In this project, we'll start with a completed ML project. Our goal in this project will be to use several important tools and features of AWS to adjust, improve, configure, and prepare the model we started with for production-grade deployment.
Note: This repository relates to AWS Machine Learning Engineer nanodegree provided by Udacity.
Taking raw ML code and preparing it for production deployment is a common task for ML engineers, and it's very important for the following reasons:
- ML code alone isn't sufficient for most business scenarios. Real business situations require ML code to integrate with other infrastructures, like API's, applications, or other websites that require ML code to be correctly configured.
- If ML code is deployed in a way that's not optimal, it can lead to cost overruns or bad performance.
- When ML code is moved to production deployment, security is always a concern, since poor security can lead to data leaks or performance issues.
- Train and deploy a model on Sagemaker, using the most appropriate instances. Set up multi-instance training in our Sagemaker notebook.

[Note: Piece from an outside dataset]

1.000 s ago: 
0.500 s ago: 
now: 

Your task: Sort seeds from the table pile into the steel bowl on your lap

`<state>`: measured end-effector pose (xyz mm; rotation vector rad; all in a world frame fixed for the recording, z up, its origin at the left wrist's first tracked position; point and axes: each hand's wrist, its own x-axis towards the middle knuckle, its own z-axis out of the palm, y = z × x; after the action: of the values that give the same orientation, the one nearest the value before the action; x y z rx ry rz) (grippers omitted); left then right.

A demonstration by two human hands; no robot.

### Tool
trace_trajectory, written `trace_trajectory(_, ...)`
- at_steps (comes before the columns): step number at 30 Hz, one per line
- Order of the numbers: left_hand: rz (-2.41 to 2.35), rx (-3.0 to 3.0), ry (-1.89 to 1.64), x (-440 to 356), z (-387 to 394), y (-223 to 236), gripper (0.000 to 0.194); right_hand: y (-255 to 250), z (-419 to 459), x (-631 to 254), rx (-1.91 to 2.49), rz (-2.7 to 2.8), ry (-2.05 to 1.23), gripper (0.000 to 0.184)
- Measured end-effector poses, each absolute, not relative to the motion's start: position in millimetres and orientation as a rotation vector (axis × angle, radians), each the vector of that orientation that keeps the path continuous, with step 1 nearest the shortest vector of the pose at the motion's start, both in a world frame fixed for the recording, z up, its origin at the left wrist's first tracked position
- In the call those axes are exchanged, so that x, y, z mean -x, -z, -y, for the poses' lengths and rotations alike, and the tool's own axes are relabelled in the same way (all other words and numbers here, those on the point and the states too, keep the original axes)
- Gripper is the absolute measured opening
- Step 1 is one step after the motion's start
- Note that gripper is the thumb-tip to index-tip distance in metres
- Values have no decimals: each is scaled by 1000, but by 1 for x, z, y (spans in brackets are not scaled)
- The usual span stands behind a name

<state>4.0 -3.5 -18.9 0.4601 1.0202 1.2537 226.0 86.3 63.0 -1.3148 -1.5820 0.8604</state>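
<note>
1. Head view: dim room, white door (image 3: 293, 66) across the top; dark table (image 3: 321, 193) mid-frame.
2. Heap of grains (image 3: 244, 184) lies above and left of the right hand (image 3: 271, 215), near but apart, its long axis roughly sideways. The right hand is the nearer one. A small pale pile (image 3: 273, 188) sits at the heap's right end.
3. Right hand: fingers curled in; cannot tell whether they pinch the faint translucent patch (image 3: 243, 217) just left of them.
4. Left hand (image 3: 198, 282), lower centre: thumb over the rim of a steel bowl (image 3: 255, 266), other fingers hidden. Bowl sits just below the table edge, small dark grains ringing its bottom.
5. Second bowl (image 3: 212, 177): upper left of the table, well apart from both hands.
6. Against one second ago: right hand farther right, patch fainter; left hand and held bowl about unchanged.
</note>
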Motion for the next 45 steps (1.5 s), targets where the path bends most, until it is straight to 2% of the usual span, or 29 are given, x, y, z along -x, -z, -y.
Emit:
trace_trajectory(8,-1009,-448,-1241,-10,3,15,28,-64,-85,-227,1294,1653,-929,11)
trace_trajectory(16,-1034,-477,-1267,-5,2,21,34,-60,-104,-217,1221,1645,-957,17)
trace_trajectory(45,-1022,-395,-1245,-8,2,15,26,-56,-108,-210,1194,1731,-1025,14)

- Adjust our Sagemaker notebooks to perform training and deployment on EC2.
- Set up a Lambda function for your deployed model. Set up auto-scaling for our deployed endpoint as well as concurrency for our Lambda function.
- Ensure that the security on our ML pipeline is set up properly.
First, we create and open a Sagemaker instance from Notebooks > Instances
section of AWS SageMaker. After creating
the instance, it's running as shown below:
Due to this link,
the ml.t3.medium
is a suitable option to choose the notebook instance type: fast launch,
CPU-intensive, and offering a balance of compute, memory, and network resources.
For training, I chose the ml.m5.xlarge
instance type due to its acceptable time processing and resource consumption.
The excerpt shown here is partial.